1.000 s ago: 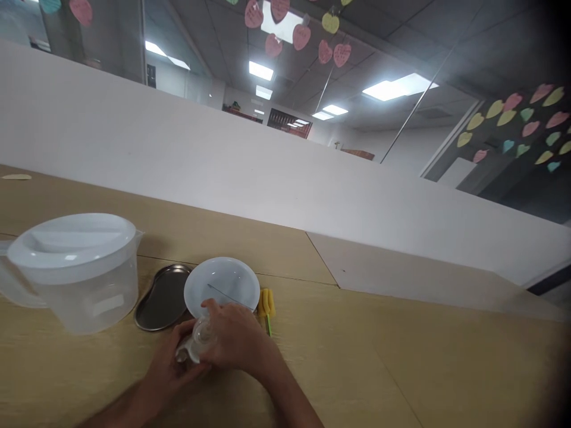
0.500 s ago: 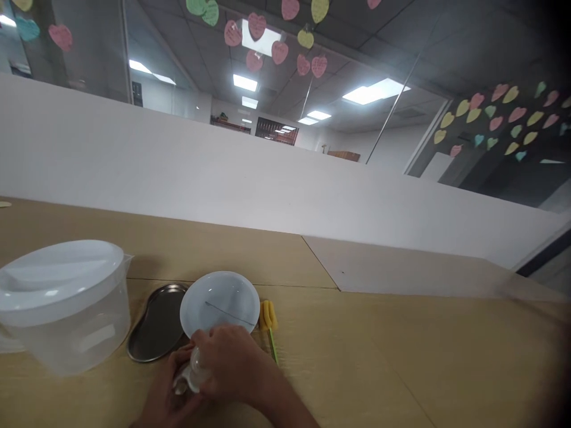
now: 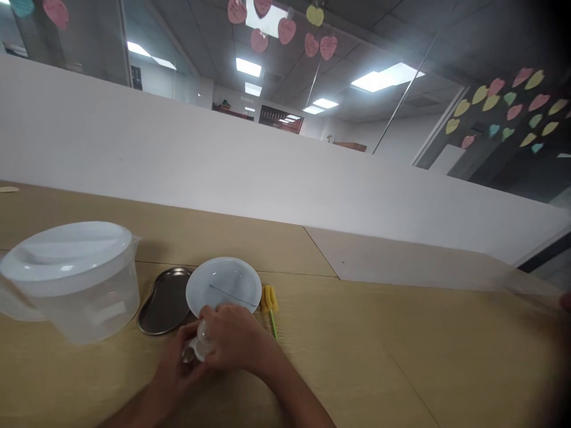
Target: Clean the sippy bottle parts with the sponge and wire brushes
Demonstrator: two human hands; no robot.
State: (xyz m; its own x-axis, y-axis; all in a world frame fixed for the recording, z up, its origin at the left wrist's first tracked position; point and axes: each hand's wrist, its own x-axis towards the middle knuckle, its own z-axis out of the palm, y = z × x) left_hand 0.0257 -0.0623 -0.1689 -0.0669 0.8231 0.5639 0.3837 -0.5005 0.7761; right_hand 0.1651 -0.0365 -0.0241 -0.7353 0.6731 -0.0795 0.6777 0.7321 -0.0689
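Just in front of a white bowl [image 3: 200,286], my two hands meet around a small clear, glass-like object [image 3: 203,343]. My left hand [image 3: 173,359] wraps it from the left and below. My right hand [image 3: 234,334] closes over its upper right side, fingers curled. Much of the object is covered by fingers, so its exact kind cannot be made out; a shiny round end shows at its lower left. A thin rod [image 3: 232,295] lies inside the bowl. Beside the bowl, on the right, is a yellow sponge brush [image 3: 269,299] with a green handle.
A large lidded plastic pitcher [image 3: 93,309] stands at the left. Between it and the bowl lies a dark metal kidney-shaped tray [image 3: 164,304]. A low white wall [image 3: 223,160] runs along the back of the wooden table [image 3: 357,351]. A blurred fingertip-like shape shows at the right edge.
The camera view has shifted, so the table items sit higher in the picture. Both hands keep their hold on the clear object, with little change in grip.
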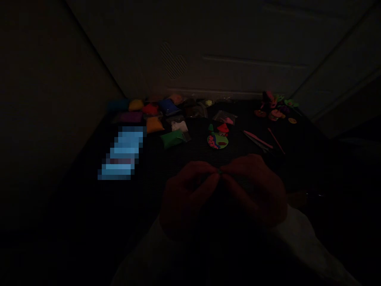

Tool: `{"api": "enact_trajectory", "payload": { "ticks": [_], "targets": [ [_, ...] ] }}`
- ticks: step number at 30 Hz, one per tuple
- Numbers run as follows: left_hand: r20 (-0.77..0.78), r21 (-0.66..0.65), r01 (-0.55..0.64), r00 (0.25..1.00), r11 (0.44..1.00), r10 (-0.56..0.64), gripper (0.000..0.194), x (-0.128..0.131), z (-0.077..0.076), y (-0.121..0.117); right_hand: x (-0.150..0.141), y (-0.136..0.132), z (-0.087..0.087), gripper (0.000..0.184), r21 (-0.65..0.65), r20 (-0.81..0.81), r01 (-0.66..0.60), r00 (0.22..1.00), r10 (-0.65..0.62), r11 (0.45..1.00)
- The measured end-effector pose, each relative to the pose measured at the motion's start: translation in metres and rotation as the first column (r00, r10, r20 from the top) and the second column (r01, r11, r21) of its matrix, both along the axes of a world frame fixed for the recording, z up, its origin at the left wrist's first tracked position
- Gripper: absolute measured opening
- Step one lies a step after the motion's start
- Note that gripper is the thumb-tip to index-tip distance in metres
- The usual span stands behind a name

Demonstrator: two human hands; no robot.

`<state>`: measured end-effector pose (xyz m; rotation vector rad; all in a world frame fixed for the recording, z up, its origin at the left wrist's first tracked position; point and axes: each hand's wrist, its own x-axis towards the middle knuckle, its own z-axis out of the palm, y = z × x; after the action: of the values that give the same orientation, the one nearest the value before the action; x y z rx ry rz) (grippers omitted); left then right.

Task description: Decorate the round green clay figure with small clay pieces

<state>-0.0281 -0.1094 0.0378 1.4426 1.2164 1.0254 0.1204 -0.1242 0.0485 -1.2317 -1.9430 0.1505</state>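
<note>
My left hand (186, 196) and my right hand (260, 188) meet fingertip to fingertip above the dark table. Between them is a tiny green piece of modelling clay (220, 171), pinched by both and mostly covered by the fingers. Just beyond the hands lies a clay model: a round green base (220, 142) with pink flowers and a blue strip at its left. At the back of that base stands a small house with a red roof (223, 128), beside a green cone (211, 127). The scene is very dark, so finer detail is lost.
Bags of coloured clay, among them a green bag (172, 138) and an orange one (154, 124), line the back left. A lit, blurred screen (123, 153) is at left. Scissors (257, 140) and a thin pink stick (276, 140) lie right. Small clay figures (275, 114) stand behind.
</note>
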Motion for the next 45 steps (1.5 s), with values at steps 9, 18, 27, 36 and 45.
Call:
{"api": "enact_trajectory", "payload": {
  "ticks": [9, 18, 27, 36, 45],
  "targets": [
    [-0.010, 0.016, 0.009, 1.000, 1.000, -0.009, 0.008, 0.000, 0.000, 0.002, 0.000, -0.001, 0.000, 0.015, 0.008, -0.003, -0.002, 1.000, 0.002, 1.000],
    [-0.017, 0.007, -0.002, 1.000, 1.000, 0.002, 0.009, -0.001, 0.000, 0.000, -0.002, 0.000, 0.000, 0.014, 0.021, 0.002, -0.002, 1.000, 0.002, 1.000],
    [0.007, -0.021, 0.023, 1.000, 1.000, -0.023, 0.011, -0.001, -0.003, 0.001, 0.001, 0.001, 0.000, 0.013, -0.002, 0.005, 0.014, 1.000, -0.014, 1.000],
    [-0.030, -0.021, 0.010, 0.999, 1.000, -0.011, 0.008, 0.000, -0.003, 0.002, 0.001, -0.001, -0.001, 0.015, 0.024, -0.002, 0.046, 0.999, -0.046, 0.999],
    [-0.066, 0.004, 0.010, 0.998, 1.000, -0.010, 0.013, -0.003, -0.003, 0.004, 0.117, 0.022, -0.041, 0.021, -0.040, 0.408, 0.406, 0.841, -0.356, 0.913]
  ]
}}
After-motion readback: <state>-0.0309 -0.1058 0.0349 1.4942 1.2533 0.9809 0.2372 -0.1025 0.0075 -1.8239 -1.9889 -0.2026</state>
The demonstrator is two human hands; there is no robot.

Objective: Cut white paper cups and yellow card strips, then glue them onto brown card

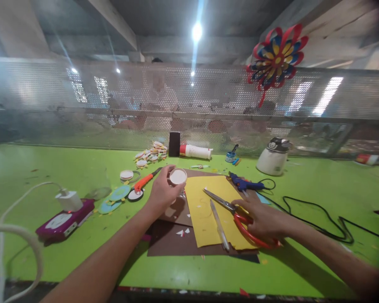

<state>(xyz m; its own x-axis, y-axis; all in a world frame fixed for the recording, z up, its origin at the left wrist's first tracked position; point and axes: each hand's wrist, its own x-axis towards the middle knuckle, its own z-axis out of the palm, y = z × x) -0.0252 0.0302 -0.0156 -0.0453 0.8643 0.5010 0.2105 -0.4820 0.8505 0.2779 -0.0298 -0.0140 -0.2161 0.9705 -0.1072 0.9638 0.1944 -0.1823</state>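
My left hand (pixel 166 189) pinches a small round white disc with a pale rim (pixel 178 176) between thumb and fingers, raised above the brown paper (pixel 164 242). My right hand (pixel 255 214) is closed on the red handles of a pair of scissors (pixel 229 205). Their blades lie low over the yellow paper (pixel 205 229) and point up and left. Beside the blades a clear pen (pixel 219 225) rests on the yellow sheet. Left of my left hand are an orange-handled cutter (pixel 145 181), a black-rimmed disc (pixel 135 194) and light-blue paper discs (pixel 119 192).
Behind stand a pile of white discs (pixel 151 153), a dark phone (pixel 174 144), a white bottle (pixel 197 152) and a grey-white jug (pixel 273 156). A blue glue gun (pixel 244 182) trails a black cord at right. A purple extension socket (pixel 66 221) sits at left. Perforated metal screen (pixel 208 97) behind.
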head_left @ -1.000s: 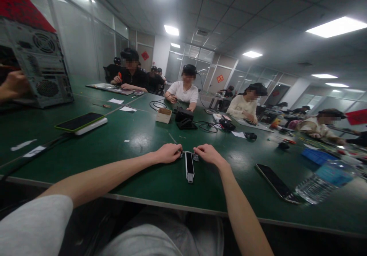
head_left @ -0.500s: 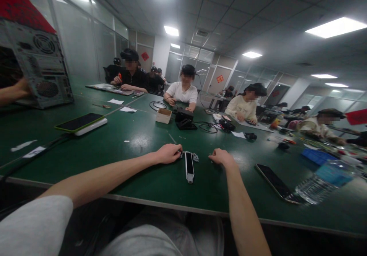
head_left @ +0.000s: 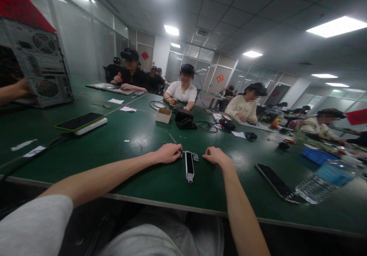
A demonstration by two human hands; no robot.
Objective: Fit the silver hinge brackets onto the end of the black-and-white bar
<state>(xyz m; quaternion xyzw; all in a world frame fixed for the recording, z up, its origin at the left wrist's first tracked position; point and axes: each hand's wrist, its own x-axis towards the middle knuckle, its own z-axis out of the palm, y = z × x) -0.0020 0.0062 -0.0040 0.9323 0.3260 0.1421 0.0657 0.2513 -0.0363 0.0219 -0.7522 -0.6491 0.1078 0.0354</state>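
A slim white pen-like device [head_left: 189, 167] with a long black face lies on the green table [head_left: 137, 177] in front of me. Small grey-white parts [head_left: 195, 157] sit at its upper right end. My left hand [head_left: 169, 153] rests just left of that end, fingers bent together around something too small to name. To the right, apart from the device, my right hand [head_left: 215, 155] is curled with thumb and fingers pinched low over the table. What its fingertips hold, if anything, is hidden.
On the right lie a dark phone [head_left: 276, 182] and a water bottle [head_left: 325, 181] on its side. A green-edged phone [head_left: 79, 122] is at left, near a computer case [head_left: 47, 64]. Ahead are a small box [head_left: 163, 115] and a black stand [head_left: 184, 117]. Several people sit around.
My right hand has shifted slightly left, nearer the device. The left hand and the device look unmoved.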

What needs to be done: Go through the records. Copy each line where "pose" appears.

Answer section:
- The measured end-effector pose, each relative to the pose measured at the motion's start: translation in metres and rotation as the first column (r00, r10, r20 from the top) and the second column (r01, r11, r21) of its matrix, both along the axes of a world frame fixed for the recording, z up, its origin at the left wrist's first tracked position
`<state>`: measured end-effector pose (xyz m; rotation vector rad; all in a world frame fixed for the recording, z up, its origin at the left wrist's first tracked position; point and axes: each hand's wrist, its own x-axis towards the middle knuckle, its own z-axis out of the palm, y = z × x; after the action: of the values that give the same orientation, the one nearest the value before the action; x y z rx ry rz) (grippers omitted); left then right.

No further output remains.